Faire du pétrole une ressource accessoire: le pari inédit de Tebboune

Réduire les hydrocarbures à un rang de ressource facultative , voire accessoire!

Une annonce qui ne devrait pas passer inaperçue.

Quel est ce plan inédit qui consiste à délivrer le pays des caprices du pétrole?

Cela semble être le challenge du president Tebboune. Et il l’annonce sous forme de plan qui tend à se décliner à travers les arguments mis sur la table dans la perspective affichée.

Tebboune déclare dans sa sortie face aux journalistes reçus ce dimanche au siège de la presidence qu’il compte oeuvrer à reduire la part des hydrocarbures dans l’economie nationale à moins  20%.

Ce serait realisable d’ici 2021 , souligne le président de la republique.

Un pari assez fou même si Tebboune ne precise par s’il s’agit de realiser cette prouesse sur le poids des hydrocarbures dans le PIB produit interieur brut ou sur le niveau des exportations du pays qui verraient la part des petrole et gaz rattrappée par d’autres produits hors hydrocarbures.

Cette derniere option étant pratiquement impossible en l’état actuel de nos exportations hors hydrocarbures qui peinent à dépasser le cap des 2 milliards de dollars.

Ramener la dominante des hydrocarbures à 20% du PIB serait envisageable si le renfort des autres branches d’activités au potentiel avéré est rapidement mobilisé.

 

Traduction de l’ambition du président: il veut dépolluer l’economie du pays de cette dependance aux hydrocarbures qui dure depuis toujours.

Quels sont les outils et les cartes que detient le président pour afficher un tel optimisme et se risquer à un pari de cette envergure , publiquement engagé?

Tebboune depuis le début de son mandat encore naissant agit aussi en qualité de ministre de l’economie, voire en architecte qui trace lui même le schéma.

La décision economique ,c’est lui.

Dans sa vision où la strategie porte sur l’abandon du recours quasi systematique à la benediction du petrole, Tebboune porte son regard sur trois secteurs dont il  veut en faire désormais les futurs acteurs de cette nouvelle philosophie: les mines , l’agriculture et les finances.
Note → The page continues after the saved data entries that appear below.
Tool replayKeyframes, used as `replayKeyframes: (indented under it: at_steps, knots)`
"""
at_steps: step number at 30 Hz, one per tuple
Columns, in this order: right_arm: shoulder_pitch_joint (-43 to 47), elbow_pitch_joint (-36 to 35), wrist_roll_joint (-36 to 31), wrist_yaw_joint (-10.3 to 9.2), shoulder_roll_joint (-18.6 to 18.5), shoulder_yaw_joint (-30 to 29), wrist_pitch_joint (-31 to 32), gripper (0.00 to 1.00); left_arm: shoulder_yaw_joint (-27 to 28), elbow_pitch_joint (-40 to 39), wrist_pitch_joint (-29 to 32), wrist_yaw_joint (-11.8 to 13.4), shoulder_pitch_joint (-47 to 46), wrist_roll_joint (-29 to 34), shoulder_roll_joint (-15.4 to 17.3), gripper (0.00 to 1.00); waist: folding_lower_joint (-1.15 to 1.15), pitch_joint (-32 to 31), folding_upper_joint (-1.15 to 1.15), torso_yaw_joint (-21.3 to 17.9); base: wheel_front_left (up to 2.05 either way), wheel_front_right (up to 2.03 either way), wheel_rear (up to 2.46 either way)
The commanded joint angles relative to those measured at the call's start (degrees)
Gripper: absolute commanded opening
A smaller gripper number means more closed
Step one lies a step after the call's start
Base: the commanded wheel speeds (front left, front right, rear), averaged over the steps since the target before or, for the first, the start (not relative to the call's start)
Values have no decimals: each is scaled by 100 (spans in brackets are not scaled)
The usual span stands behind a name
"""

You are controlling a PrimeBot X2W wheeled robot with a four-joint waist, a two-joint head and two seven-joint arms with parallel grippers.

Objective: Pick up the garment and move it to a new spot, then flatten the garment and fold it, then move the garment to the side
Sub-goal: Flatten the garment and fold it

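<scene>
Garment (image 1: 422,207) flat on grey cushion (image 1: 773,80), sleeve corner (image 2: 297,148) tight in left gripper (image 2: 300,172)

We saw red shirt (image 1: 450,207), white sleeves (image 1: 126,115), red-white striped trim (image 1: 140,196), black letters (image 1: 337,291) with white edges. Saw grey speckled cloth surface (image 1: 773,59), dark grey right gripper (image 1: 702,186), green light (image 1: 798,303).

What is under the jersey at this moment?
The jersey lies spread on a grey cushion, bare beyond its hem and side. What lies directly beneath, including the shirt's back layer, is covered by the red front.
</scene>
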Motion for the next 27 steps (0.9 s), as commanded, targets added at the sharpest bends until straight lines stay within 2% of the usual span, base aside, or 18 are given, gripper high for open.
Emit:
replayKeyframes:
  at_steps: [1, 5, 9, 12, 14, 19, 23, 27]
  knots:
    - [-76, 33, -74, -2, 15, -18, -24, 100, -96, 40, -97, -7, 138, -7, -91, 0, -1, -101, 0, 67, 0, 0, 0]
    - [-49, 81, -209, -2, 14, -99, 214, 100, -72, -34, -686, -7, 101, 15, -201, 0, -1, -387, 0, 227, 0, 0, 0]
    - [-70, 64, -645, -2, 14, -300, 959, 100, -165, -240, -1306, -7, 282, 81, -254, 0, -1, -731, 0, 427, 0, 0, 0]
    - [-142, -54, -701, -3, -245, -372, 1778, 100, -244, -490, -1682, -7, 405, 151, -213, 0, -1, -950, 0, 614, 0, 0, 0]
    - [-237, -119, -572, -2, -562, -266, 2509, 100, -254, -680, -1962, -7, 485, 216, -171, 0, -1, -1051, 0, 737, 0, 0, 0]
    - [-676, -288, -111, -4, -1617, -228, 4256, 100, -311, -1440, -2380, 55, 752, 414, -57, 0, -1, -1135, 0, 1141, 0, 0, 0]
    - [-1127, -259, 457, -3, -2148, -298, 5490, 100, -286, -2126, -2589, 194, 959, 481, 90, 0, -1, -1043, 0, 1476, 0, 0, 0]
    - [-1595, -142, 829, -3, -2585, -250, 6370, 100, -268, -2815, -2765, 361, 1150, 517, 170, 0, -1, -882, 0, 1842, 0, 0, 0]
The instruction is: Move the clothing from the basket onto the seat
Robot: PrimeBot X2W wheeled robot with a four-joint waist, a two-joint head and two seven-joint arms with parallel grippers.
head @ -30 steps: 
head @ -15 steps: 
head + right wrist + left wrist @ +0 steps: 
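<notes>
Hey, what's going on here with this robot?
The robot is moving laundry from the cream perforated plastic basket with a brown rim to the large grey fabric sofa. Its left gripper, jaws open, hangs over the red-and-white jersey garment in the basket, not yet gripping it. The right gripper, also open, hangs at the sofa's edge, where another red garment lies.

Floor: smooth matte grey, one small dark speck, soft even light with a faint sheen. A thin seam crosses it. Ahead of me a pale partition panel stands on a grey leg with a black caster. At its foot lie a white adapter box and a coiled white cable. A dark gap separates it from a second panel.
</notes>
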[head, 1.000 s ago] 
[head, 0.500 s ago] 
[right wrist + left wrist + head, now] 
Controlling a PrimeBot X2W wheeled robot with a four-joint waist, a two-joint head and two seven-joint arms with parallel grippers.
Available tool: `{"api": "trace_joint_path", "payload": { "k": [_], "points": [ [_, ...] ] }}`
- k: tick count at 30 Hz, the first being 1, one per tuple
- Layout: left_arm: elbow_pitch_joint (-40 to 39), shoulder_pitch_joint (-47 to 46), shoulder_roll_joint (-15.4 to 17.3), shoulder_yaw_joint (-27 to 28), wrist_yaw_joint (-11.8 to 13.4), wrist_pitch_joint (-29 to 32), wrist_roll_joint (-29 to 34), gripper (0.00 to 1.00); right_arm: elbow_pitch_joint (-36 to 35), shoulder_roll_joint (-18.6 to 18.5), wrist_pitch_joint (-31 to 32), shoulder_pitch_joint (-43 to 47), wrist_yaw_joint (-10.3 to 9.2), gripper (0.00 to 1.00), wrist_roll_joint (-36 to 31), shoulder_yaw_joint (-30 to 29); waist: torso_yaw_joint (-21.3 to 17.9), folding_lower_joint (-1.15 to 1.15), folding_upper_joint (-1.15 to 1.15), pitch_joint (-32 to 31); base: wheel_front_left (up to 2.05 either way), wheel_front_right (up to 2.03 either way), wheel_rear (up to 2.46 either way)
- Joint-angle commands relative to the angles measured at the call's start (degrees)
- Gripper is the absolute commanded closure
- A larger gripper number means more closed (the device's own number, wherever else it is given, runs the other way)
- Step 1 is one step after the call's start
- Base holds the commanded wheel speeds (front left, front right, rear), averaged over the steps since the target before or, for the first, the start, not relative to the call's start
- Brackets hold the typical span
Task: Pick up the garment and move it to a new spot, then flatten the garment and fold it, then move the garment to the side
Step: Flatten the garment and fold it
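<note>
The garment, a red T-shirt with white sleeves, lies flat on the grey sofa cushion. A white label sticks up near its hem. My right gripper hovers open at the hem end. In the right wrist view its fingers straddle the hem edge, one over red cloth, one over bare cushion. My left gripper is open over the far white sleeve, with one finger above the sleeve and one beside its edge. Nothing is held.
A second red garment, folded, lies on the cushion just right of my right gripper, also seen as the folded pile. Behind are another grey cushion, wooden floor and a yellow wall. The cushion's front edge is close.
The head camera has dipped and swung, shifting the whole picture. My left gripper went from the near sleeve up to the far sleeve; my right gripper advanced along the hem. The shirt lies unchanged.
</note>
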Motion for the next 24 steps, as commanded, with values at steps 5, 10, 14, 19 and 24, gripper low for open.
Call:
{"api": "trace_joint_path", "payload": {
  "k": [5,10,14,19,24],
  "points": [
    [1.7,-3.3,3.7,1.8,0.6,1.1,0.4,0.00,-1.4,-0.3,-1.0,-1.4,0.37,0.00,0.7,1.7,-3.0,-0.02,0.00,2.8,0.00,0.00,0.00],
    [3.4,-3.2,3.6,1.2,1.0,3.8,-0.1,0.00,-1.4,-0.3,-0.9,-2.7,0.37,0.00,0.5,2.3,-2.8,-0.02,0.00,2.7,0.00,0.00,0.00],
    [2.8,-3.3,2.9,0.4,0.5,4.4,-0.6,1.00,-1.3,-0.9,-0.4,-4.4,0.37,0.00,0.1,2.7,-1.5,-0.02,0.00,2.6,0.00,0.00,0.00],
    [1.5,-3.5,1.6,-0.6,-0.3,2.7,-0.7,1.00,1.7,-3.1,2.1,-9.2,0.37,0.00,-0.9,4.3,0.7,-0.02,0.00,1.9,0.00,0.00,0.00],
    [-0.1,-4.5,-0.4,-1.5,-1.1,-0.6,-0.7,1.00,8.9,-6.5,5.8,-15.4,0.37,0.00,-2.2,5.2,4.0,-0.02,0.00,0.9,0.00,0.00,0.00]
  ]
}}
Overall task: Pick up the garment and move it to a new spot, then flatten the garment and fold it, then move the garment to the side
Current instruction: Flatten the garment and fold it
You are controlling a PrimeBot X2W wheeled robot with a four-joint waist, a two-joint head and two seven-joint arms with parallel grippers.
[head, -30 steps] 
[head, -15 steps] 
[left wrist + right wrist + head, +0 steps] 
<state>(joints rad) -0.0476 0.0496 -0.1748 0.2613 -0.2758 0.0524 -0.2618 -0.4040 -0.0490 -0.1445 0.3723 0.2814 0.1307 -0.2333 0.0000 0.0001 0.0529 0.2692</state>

En détachant le département des mines du ministere de l’energie le président confère désormais à ce compartiment un statut de moteur.

Le président compte sur les vastes ressources minières dans toute leurs variétés, de l’or au diamant, les terres rares, phosohate, zinc , fer dont regorge le pays et dont il faut engager un travail d’évaluation comme première étape.

Ces ressources curieusement inexploitées constituent une substitution de valeur aux gaz et pétrole dans la démarche du président.

Second secteur qui a fait ses preuves de richesse , l’agriculture avec  un niveau de performance équivalent à  25 milliards de dollars , rattrapant presque les recettes du pétrole.

La tendance pourrait même être inversée en terme de poids de l’agriculture dans le PIB dépassant les hydrocarbures dans le scénario envisagé.

Enfin , le secteur des finances , qui doit conduire et la politique du crédit et de financement de l’économie ainsi que la recherche d’une fiscalité optimisée afin d’assurer une meilleure recette fiscale.

Tebboune veut ainsi compenser la chute des cours du pétrole et éviter des flottements sachant que l’urgence des solutions est renvoyée par cette baisse des réserves de change à hauteur de 60 milliards de dollars.

Le président de la république a néanmoins besoin de deux alliés essentiels pour être au rendez vous du défi: le temps et la compétence des cadres.